§ **Work request**
Up to and including the line that contains "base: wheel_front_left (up", reproduce every line exactly, beginning with the first line below.

=-=-=

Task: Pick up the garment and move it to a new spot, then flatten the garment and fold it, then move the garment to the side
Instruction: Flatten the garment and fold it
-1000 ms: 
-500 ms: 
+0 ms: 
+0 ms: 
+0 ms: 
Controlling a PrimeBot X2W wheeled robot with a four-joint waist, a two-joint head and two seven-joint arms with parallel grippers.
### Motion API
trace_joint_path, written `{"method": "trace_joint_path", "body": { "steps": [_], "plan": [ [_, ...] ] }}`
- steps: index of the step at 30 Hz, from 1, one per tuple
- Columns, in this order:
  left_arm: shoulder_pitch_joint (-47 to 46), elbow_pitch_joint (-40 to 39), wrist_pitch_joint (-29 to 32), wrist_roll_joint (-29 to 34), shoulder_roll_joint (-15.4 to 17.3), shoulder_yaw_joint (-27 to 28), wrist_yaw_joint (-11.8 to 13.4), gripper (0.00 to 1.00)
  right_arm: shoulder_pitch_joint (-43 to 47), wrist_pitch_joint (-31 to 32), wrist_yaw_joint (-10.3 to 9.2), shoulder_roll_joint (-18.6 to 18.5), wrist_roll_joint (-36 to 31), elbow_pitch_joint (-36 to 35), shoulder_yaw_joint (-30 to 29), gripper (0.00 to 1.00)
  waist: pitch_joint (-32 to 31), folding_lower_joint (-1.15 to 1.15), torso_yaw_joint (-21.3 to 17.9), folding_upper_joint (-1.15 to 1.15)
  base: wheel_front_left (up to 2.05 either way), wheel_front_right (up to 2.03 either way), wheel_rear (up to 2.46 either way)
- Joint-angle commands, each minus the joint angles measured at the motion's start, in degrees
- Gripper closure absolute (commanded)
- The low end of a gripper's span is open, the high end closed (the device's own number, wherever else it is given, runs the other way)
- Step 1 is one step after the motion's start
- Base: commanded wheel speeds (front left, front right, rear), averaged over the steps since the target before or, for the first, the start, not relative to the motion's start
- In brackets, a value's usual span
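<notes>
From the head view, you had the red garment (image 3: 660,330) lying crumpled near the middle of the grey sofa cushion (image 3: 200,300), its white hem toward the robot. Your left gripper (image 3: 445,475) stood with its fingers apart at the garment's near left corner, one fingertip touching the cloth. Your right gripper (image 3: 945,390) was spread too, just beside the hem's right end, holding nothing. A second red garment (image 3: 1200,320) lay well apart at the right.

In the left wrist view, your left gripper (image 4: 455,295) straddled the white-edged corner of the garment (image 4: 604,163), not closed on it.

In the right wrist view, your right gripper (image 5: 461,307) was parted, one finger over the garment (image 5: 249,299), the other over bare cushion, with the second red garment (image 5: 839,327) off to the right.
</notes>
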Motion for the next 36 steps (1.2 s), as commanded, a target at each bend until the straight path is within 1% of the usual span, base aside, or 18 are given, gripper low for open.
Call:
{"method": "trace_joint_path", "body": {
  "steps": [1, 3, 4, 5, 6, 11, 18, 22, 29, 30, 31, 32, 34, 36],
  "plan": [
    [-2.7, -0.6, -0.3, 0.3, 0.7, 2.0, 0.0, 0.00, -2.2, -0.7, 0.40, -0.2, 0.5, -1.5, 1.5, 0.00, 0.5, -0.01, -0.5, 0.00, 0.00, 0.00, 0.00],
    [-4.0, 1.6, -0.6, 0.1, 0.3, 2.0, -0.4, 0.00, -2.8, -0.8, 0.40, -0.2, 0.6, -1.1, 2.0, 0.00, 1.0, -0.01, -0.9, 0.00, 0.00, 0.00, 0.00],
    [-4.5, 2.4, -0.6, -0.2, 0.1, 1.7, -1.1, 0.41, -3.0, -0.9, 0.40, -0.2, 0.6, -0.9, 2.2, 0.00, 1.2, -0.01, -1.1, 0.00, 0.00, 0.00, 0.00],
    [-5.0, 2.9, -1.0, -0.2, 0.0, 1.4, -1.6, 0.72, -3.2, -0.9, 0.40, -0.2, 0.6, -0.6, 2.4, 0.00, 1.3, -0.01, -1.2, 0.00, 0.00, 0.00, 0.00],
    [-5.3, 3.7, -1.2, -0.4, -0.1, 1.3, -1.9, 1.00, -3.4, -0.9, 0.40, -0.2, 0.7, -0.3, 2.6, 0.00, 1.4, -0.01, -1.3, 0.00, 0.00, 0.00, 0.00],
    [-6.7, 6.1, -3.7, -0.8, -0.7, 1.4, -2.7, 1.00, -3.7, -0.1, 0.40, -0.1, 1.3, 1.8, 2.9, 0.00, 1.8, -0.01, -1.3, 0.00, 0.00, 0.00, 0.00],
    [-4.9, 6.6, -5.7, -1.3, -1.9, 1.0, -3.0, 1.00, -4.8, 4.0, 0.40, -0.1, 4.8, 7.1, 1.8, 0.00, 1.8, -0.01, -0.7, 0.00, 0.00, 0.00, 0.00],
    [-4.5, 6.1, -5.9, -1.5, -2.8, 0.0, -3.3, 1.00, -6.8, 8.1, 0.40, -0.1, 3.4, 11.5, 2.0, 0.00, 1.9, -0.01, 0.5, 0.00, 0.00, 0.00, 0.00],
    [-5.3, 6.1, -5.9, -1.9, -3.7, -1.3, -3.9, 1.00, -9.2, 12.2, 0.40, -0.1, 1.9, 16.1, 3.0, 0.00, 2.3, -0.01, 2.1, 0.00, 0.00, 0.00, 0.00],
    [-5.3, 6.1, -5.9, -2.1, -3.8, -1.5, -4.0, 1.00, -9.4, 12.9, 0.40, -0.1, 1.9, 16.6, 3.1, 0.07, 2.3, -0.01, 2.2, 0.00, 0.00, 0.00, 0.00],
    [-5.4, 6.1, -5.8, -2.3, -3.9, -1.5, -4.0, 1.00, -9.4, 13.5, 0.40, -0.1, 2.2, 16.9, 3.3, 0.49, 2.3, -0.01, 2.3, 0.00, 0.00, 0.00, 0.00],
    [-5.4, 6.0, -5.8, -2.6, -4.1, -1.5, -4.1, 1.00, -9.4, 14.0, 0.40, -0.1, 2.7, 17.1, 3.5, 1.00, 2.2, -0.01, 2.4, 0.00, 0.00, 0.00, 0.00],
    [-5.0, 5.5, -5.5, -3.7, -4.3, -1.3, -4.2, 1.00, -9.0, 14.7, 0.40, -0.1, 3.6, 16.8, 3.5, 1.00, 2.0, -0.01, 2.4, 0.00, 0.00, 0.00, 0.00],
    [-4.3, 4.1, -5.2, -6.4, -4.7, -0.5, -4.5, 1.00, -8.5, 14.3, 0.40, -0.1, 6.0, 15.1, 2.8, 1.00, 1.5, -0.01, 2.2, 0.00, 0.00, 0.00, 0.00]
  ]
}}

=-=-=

§ **Answer**
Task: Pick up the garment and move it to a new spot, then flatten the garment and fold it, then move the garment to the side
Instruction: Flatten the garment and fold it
-1000 ms: 
-500 ms: 
+0 ms: 
+0 ms: 
+0 ms: 
Controlling a PrimeBot X2W wheeled robot with a four-joint waist, a two-joint head and two seven-joint arms with parallel grippers.
### Motion API
trace_joint_path, written `{"method": "trace_joint_path", "body": { "steps": [_], "plan": [ [_, ...] ] }}`
- steps: index of the step at 30 Hz, from 1, one per tuple
- Columns, in this order:
  left_arm: shoulder_pitch_joint (-47 to 46), elbow_pitch_joint (-40 to 39), wrist_pitch_joint (-29 to 32), wrist_roll_joint (-29 to 34), shoulder_roll_joint (-15.4 to 17.3), shoulder_yaw_joint (-27 to 28), wrist_yaw_joint (-11.8 to 13.4), gripper (0.00 to 1.00)
  right_arm: shoulder_pitch_joint (-43 to 47), wrist_pitch_joint (-31 to 32), wrist_yaw_joint (-10.3 to 9.2), shoulder_roll_joint (-18.6 to 18.5), wrist_roll_joint (-36 to 31), elbow_pitch_joint (-36 to 35), shoulder_yaw_joint (-30 to 29), gripper (0.00 to 1.00)
  waist: pitch_joint (-32 to 31), folding_lower_joint (-1.15 to 1.15), torso_yaw_joint (-21.3 to 17.9), folding_upper_joint (-1.15 to 1.15)
  base: wheel_front_left (up to 2.05 either way), wheel_front_right (up to 2.03 either way), wheel_rear (up to 2.46 either way)

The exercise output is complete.